Dentro la magistratura, però, cova il dubbio che uno sciopero ora possa contribuire alla crisi di credibilità che gli ultimi scandali – dal caso Palamara a quello sui verbali di Amara – hanno causato alla categoria. Dunque, la giunta dell’Anm ha convocato una conferenza stampa per «spiegare le nostre buone ragioni. Non siamo una casta che si chiude e siamo consapevoli che una riforma serva, ma non quella che è all’esame del parlamento», ha detto il presidente, Giuseppe Santalucia.

Ragioni che sarebbero su due livelli: da un lato c’è il no a norme che «introducono una organizzazione gerarchica che contrasta coi valori costituzionali» e all’utilizzo «della leva del disciplinare per inibire i magistrati»; dall’altro c’è la critica più complessiva a un pacchetto di riforme della giustizia che non risolverebbero il problema della lentezza dei processi.

Eppure, lo stato di agitazione è stato indetto ora, al momento finale della riforma dell’ordinamento giudiziario che tocca direttamente le regole che disciplinano la vita professionale dei magistrati, e non quando in approvazione c’erano i ddl penale e civile, che direttamente dovrebbero ridurre i tempi della giustizia e l’arretrato.

«Questo perché non è la revisione dei riti che accelera il processo, ma avrebbe dovuto farlo la riforma ordinamentale con un’implementazione delle piante organiche e un ridisegno delle giurisdizioni, per esempio», spiega il segretario generale, Salvatore Casciaro.

Difficile capire se si arriverà allo sciopero: Santalucia non si sbilancia, parla di necessità di «ascolto» e nega «atteggiamenti di chiusura» o «pressioni sulla politica». In realtà, dai partiti non è arrivato alcun segnale di apertura e normalmente la proclamazione di uno sciopero (sebbene non ancora ufficializzata) sancisce proprio la fine della possibilità di dialogo.

La sensazione finale è che l’Anm sia stata colta alla sprovvista dalle modifiche apportate al testo in commissione. «Credevamo che il testo finale fosse quello emendato dal ministero. Le criticità della riforma sono state enfatizzate dagli emendamenti al testo ministeriale», ha detto riferendosi in particolare al fascicolo delle performance e alla riduzione a uno dei passaggi possibili dalle funzioni requirenti a quelle giudicanti.
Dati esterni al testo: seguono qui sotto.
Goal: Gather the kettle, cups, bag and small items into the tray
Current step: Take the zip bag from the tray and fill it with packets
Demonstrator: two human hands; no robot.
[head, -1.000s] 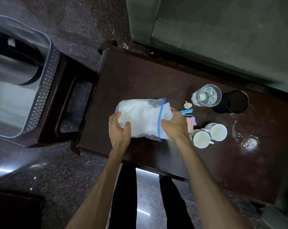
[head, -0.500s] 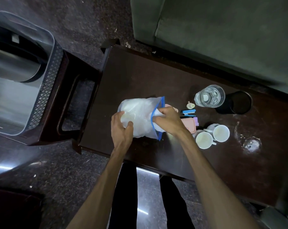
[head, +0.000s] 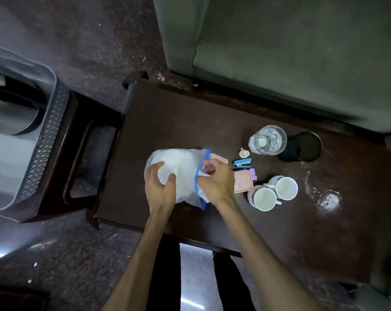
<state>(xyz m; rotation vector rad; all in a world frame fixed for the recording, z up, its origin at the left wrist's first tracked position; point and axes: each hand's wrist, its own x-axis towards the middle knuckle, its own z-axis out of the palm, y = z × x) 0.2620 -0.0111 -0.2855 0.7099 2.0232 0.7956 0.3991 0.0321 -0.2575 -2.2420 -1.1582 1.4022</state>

Modifica, quest’ultima, che viene considerata dalla magistratura associata come un modo per «cambiare l’assetto della Costituzione», introducendo un primo passo verso la separazione delle carriere che cozzerebbe contro il principio dell’unità della giurisdizione.

A rigore costituzionale, tuttavia, il quesito referendario che addirittura elimina ogni possibilità di passaggio da una funzione all’altra è stato ammesso dalla Corte costituzionale. «Ma c’è differenza tra la compatibilità formale con la Costituzione che è stata valutata dalla Consulta e la conformità con il senso profondo delle norme», distingue Santalucia.

La spaccatura interna

Giuseppe Santalucia (La Presse)

Al netto dei distinguo e delle ragioni elencate dalla giunta dell’Anm, tra i gruppi associativi è nato il primo dissenso interno. Se nei giorni scorsi tutti – dai conservatori di Magistratura indipendente ai progressisti di Area – si erano detti d’accordo sulla necessità di iniziative per contrastare la riforma, ora è arrivato il distinguo di Magistratura democratica. Il gruppo che si è reso autonomo da Area (a cui fa riferimento il presidente dell’Anm, Santalucia) ha infatti confermato il giudizio negativo sulla riforma ma ha criticato la gestione del sindacato delle toghe.

«L’azione dell’Anm nel contesto della riforma, ci è apparsa intempestiva, timida e incapace di proposte idonee a dimostrare l’assunzione di responsabilità per la crisi», si legge in una lettera inviata proprio a Santalucia, in cui si aggiunge che «l’Anm deve recuperare in fretta la sua autorevolezza nei rapporti con il governo e il parlamento». Tradotto: secondo Md l’Anm non sarebbe stata capace di fare da argine alla riforma perché troppo impegnata a tutelare posizioni corporative invece di svolgere, anche all’esterno, l’autocritica necessaria al rinnovamento della categoria.

I prossimi dieci giorni saranno cruciali: se tutto procede sui binari attuali, il parlamento approverà la riforma nella sua formulazione attuale e la magistratura andrà alla rottura, proclamando lo sciopero. Per un esito diverso, l’unica mediazione possibile dovrebbe venire dal ministero, ma da via Arenula non arriva alcun segnale.